Die Merch-Karte "Du hast so schöne braune Augen wie die Donau" bringt es auf den Punkt, was man in Linz erwarten kann.
Linz. Ein Jahr nach dem Start der neuen Marke "Take a risk, visit Linz" zog Linzer Tourismuschefin Marie-Louise Schnurpfeil zufrieden Bilanz. Vor allem der schräge Kampagnenfilm zu Expect the Unexpected hat durch den Einsatz von KI für Diskussionsstoff gesorgt. "Es wird heuer wieder ein Video geben, allerdings nicht mehr von Fora Ultra", schürt Schnurpfeil Vorfreude. Die neuen Merchandising-Artikel - wie Take a risk-Socken - gehen laut der Touristikerin weg wie Semmeln.

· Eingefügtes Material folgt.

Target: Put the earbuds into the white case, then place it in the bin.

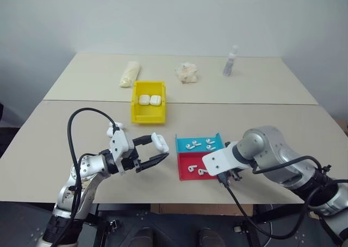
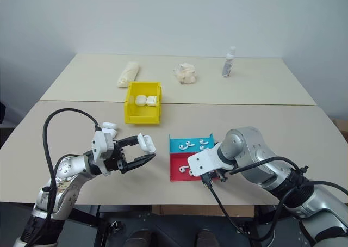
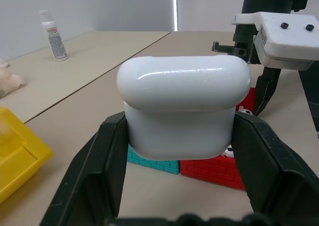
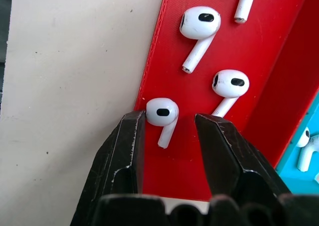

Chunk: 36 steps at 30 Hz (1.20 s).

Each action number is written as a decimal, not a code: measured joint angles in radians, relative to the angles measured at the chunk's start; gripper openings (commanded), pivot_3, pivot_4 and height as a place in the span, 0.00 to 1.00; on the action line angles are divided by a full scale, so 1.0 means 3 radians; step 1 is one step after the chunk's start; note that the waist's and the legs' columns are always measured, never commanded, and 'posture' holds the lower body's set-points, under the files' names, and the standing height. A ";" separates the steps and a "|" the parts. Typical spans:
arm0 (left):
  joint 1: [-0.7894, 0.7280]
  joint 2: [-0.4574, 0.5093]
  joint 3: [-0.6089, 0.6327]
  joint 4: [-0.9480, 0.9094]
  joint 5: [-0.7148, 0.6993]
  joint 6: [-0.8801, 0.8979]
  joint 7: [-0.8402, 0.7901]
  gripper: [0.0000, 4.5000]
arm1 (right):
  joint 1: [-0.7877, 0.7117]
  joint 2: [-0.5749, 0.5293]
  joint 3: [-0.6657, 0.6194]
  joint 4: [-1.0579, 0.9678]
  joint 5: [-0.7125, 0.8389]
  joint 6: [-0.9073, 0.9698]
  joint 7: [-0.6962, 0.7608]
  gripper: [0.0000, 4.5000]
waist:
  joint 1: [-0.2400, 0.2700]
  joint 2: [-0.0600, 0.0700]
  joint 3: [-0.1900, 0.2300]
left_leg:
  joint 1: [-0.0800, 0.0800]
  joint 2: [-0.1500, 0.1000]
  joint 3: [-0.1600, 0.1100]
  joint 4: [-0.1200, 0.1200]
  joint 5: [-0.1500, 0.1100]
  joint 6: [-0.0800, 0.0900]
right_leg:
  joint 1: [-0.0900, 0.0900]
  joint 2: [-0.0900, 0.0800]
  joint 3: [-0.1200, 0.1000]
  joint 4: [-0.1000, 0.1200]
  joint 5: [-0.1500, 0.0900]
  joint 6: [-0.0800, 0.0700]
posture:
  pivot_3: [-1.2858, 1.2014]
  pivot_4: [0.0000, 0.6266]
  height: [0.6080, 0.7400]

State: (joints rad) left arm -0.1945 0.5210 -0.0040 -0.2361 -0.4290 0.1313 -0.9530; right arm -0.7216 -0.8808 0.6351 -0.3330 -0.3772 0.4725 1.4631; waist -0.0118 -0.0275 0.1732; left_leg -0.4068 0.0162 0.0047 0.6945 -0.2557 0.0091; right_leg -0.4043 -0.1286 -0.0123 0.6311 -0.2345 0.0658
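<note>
Right gripper [image 4: 168, 124], pointed steeply down over the red tray [image 1: 187, 161], was seen with its jaws partly open and nothing yet gripped; an earbud [image 4: 162, 112] lay on the tray floor between the two fingertips, its head close to one fingertip and its stem trailing toward the wrist. Two more earbuds [image 4: 199, 23] lay further along the same tray and were well clear of the fingers. Others were seen in the blue tray [image 1: 198, 144] just beside it. Left gripper [image 1: 159, 150] was clamped shut on the white case [image 1: 160, 142], held level above the table [image 1: 81, 122] beside the trays, and the lid appeared closed. The bin [image 1: 148, 115] stood further back on the table, with two identical cases already inside.

The step in hand was judged to be the pick of that one earbud. For a clean pick, the fingers would best be lowered until the tips nearly met the tray floor, centred on the rounded head, not the thin stem, and closed slowly, since a glossy earbud could easily be squeezed out sideways. The tray wall near one finger would need to be cleared. The lid would have to be opened before insertion
</note>
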 measured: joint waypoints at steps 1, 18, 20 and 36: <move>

Im Vorjahr wurden in Linz 1.034.077 Nächtigungen verzeichnet, das ist ein Plus von 1,22 % gegenüber 2024. Durch die anstehenden Hoteleröffnungen - Arcotel im April und Motel One im Jänner - stockt Linz von 7.800 auf rund 8.500 Gästebetten auf. Der Tourismusverband wünscht sich noch mehr Hostels für Schülergruppen. "Unser Ziel ist es die Aufenthaltsdauer der Gäste zu verlängern, sie liegt derzeit bei knapp zwei Tagen", so Schnurpfeil. Viel Potential würde es auch noch für Nächtigungsstopps auf langen Autoreisen geben. Schnurpfeil schwebt eine Pushnachricht bei Grenzübertritt vor.
Bis Ende des Jahres soll ein Digitaler Gästeberater im Foyer des Alten Rathauses aufgestellt werden, der auch außerhalb der Öffnungszeiten der Tourist Information Gästen und Einheimischen Tipps geben wird.